Segura Biomaterials Lab
Principal Investigator: Dr. Tatiana Segura
Mentor: Dr. Shangjing Xin
Project #1: Microporous Annealed Particles for Stroke Recovery
I am studying the effect of adding various proteins and cell components to microporous annealed particles and their effect on improving brain regeneration through both angiogenesis and synaptogenesis.
Stroke is the leading cause of death in America. After stroke, the brain can be damaged, leaving dead cells and tissue at the stroke location. To help the stroke site or other wound sites regenerate, porous biomaterials are a promising candidate that offers a scaffold upon which the cells can grow. However, ways to integrate porous scaffolds are often invasive and caustic. Microporous annealed particles (MAP) are an emerging class of biomaterials where the gel can be injected into the wound site alongside the crosslinker allowing it to form a porous network in situ, adapting to the wound cavity in a less invasive manner. The aim of this project is to use these MAP gels to improve the regeneration of stroke sites in mice.

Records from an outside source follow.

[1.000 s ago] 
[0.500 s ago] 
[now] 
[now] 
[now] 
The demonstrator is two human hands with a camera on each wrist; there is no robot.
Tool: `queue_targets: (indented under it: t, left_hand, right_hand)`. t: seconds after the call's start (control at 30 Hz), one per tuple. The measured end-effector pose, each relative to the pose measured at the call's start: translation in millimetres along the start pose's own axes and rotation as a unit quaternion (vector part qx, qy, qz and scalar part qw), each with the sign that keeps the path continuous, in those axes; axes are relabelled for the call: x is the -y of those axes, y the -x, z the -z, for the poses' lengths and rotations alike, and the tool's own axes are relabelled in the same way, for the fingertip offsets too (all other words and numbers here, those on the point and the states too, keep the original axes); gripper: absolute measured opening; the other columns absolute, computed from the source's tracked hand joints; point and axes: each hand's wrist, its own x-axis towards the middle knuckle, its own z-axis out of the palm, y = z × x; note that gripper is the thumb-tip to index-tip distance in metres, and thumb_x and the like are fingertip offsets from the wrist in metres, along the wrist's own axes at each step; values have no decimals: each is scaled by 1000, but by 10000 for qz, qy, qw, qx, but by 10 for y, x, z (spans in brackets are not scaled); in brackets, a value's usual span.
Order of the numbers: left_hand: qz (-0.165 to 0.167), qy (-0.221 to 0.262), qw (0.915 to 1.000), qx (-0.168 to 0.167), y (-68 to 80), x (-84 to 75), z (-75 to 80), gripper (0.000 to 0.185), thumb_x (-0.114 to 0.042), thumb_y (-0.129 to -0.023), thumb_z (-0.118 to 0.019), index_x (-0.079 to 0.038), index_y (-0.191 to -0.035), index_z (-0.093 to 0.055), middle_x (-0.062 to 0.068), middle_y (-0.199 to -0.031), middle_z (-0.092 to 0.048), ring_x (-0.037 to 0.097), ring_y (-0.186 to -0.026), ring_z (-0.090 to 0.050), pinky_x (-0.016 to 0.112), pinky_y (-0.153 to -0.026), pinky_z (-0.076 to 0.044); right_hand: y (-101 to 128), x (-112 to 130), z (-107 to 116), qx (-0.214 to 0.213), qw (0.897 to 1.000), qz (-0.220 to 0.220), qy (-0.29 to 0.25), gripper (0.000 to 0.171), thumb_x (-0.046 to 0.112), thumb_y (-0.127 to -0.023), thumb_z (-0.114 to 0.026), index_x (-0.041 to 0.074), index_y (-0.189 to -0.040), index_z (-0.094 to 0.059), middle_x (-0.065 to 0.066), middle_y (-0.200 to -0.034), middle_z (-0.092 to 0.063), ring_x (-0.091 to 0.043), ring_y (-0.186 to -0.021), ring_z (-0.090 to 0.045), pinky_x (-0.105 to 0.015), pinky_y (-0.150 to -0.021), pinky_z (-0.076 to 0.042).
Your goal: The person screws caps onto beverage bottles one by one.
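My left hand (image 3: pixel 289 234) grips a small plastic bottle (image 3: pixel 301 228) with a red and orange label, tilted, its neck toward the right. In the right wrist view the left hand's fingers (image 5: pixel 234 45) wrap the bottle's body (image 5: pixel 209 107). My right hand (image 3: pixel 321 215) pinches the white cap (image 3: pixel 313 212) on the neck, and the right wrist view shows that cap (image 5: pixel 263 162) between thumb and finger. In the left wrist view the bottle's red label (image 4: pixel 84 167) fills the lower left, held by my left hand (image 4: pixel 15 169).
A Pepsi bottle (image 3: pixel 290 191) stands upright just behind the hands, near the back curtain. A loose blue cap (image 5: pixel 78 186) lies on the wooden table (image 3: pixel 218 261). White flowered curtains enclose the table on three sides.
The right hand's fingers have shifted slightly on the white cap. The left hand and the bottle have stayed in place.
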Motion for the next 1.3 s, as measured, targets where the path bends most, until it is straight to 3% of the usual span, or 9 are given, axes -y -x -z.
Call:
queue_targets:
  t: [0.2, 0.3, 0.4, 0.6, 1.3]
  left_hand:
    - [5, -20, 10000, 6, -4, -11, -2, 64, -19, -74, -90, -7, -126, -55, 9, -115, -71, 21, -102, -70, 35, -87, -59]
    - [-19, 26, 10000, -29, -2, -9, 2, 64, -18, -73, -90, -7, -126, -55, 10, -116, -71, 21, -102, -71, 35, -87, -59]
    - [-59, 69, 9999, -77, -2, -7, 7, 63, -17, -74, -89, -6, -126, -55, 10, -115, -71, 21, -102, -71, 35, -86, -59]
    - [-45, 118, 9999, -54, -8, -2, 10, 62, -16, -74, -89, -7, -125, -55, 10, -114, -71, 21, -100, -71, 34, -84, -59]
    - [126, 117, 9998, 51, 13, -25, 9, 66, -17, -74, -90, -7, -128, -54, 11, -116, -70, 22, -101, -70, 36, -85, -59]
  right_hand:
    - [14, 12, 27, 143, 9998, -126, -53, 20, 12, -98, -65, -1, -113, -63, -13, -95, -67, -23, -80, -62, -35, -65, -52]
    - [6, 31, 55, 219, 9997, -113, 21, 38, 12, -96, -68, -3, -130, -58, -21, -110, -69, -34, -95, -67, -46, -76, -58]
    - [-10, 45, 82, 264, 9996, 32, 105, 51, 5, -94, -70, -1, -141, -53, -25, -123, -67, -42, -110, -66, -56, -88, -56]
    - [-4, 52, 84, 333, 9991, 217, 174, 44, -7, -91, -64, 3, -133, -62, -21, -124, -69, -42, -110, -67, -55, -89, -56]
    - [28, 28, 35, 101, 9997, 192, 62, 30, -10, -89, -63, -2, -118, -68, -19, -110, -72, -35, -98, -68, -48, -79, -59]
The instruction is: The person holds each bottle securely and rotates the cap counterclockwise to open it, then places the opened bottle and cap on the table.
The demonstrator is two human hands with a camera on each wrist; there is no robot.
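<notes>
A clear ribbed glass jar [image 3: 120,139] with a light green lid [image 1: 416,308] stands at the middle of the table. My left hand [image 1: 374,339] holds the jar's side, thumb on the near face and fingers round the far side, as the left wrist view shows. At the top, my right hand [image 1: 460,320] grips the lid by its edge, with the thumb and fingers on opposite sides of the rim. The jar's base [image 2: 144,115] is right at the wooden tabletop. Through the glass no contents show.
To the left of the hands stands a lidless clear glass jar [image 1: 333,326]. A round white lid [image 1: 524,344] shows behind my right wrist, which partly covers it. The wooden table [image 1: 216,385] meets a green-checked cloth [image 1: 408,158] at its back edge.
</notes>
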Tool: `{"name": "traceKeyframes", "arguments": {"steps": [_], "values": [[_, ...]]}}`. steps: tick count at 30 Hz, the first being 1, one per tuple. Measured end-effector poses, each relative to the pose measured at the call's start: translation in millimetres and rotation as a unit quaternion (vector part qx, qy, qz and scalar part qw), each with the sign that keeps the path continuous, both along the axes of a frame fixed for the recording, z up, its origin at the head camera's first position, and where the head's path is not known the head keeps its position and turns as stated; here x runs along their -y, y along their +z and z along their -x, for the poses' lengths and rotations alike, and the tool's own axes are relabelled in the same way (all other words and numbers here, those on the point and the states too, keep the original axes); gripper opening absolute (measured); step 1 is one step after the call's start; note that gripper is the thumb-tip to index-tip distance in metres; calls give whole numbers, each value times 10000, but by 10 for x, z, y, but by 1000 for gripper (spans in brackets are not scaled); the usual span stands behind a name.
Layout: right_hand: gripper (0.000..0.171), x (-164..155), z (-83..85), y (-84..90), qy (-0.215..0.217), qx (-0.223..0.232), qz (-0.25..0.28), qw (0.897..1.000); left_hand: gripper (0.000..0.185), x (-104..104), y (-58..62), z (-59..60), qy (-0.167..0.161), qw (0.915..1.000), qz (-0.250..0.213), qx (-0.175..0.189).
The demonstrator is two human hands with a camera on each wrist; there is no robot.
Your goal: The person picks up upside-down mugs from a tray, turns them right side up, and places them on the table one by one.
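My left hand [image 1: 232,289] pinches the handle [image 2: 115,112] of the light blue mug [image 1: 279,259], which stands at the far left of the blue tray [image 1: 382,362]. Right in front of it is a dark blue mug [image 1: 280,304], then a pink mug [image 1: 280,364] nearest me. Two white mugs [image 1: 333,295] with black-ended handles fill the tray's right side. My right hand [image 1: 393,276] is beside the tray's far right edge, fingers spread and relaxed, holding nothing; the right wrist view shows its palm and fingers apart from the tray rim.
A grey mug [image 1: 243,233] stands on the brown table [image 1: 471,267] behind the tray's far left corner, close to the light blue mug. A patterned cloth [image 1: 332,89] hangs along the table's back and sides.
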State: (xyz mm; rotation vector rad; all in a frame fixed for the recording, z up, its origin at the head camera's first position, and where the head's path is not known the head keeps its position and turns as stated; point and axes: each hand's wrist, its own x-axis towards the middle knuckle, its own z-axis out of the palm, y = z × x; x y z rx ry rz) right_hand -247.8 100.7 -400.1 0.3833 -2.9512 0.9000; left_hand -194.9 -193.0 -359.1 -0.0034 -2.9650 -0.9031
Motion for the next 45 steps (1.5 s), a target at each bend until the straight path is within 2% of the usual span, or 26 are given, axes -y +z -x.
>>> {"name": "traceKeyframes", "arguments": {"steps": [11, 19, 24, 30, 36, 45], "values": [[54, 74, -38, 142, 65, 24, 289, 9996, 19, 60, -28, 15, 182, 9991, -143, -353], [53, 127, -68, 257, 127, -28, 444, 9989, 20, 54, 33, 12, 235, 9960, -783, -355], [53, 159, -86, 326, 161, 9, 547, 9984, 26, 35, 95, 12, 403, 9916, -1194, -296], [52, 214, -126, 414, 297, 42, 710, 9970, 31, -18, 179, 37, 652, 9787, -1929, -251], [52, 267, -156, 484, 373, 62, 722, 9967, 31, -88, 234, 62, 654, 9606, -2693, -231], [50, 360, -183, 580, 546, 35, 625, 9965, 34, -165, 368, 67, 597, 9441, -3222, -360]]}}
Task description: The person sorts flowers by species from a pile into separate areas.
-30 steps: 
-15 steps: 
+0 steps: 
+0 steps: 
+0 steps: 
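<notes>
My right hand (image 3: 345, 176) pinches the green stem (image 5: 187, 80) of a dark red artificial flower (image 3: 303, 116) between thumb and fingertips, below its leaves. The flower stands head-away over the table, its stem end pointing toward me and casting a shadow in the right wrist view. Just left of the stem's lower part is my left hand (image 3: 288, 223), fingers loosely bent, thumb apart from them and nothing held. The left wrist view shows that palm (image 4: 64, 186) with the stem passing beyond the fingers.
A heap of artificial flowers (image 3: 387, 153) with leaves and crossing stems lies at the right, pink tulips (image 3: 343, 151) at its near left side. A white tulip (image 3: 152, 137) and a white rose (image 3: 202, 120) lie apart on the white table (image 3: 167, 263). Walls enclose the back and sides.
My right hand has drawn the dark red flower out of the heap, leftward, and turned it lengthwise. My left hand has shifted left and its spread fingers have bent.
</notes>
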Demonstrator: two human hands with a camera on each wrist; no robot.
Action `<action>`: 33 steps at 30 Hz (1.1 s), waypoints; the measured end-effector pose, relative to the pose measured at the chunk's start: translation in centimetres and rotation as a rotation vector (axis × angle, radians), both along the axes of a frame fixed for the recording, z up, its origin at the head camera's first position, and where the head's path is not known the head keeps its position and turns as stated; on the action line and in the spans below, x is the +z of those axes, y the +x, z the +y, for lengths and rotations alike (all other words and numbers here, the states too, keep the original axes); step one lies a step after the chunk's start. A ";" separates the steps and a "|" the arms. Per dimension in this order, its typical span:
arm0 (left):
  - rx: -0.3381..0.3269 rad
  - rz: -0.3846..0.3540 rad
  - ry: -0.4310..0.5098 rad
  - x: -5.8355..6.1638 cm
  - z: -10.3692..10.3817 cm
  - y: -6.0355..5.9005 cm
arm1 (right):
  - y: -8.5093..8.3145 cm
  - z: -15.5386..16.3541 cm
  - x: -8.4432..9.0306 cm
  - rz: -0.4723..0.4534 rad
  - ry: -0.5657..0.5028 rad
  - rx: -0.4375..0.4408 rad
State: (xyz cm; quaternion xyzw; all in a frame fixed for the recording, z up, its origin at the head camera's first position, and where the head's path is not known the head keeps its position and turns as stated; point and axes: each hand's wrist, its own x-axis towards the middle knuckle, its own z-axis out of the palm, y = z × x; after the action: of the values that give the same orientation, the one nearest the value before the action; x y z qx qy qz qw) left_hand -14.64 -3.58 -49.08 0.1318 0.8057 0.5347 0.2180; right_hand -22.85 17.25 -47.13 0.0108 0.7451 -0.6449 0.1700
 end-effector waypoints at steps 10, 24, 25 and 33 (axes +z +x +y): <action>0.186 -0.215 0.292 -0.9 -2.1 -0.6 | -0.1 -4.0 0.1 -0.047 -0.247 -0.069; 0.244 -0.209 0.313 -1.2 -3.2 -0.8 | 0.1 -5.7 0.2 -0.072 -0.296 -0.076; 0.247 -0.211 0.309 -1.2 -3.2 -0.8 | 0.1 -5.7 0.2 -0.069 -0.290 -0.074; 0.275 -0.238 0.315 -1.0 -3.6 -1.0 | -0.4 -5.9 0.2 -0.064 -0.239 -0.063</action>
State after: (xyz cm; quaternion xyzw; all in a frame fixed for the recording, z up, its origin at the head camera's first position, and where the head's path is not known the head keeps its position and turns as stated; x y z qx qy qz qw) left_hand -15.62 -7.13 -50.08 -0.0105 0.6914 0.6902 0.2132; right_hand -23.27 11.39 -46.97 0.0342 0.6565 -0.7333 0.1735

We were able to achieve improvements in vasculature infiltration into the stroke infarct and demonstrate behavior improvements in mice treated with MAP scaffolds conjugated to activated astrocyte exosomes. This work was presented at the Annual BMES 2022 conference.
BME Teaching Lab
Mentor: Dr. Cameron Kim
Project #2: Developing an Antisense Oligonucleotide for Alzheimer’s Disease
Aug 2021-April 2023
Alzheimer’s disease (AD) affects over 6.2 million people in the U.S. and is the leading cause of dementia. Current treatments target the aggregation of amyloid β plaques and tau proteins but fail to address disease progression. Therefore, there is a need for a therapeutic to address the underlying biology of AD and alleviate cognitive decline. Neuroinflammation has emerged as a key feature in AD and provides a new way to target the disease.
As a continuation of a yearlong BME 490L/590L: Senior Biotech Design project, our team worked to develop strategies to deliver siRNA into microglia cells, which are brain-resident immune cells. Specifically, we focused on viral and non-viral methods for the downregulation of complement protein receptor C3aR. C3aR is an important receptor because it is involved in amyloid β innate immune activation, which is an under-targeted therapeutic area, and knocking it out in mice has led to improvements in tau pathology. Through our work in the 2022-2023 school year, we have created an AAV2-shRNA capsid and demonstrated successful viral transduction of BV2 murine microglial cells with AAV2. The highest efficiency we achieved was a transduction rate of 55% of the cells as well as a total 63.3% knockdown of C3aR expression. We were also able to successfully label both transferrin and RAGE aptamers for crossing the blood-brain barrier and targeting microglia cells respectively; however, the cells got contaminated before we were able to test the aptamers in vitro. We presented posteres in both the 2022 Duke Design Fair and the 2023 Visible Thinking conference.
Overall, through this project, we all grew as independent and collaborative researchers. As a team, we were able to gain skills in many scientific techniques including flow cytometry, gel electrophoresis, and bioconjugation. Although, having an open-ended question led us to a lot of issues and troubleshooting, we were able to develop resiliency and overcome issues as a team by motivating one another. We found this experience to be an invigorating one that has helped us prepare for our future research endeavors.
Arya Biological and Soft Materials Modeling Lab
Principal Investigator: Dr. Gaurav Arya
Project #3: Modeling Bottlebrush Surface Adsorption
May 2020 – Aug 2021
Designed coarse-grain molecular dynamics (MD) model to imitate the adsorption of bottlebrush polymers onto a surface to optimize grafting-to polymer brush density for better lubricative and antifouling properties
Fig. 1: Biotin-headed bottlebrush polymers adsorbing onto fixed streptavidin beads.
Functionalizing a surface with polymers can endow it with many unique properties such as lubrication, protein resistance, and biocompatibility. Currently, grafting-from techniques can yield high polymer density but often use harsh chemicals which are not suitable for use in situ. The alternative is the grafting-to approach, which uses preformed polymers and allows them to adsorb onto a surface. This allows for a less harsh approach to adding polymers onto a surface such as a knee joint to provide lubrication relief for patients with osteoarthritis. However, this approach is limited in that the kinetics of the adsorption process are not well understood. This project aimed to replicate a previously experimentally tested grafting-to, biotin-streptavidin-based system to study how these bottlebrush polymers adsorbed onto a surface and what conformations they adapted. Using an MD model, I was able to simulate bottlebrushes at a variety of densities, lengths, and widths during different conditions. The information from this project could help scientists optimize and tailor polymer-based therapeutics to be as effective as possible.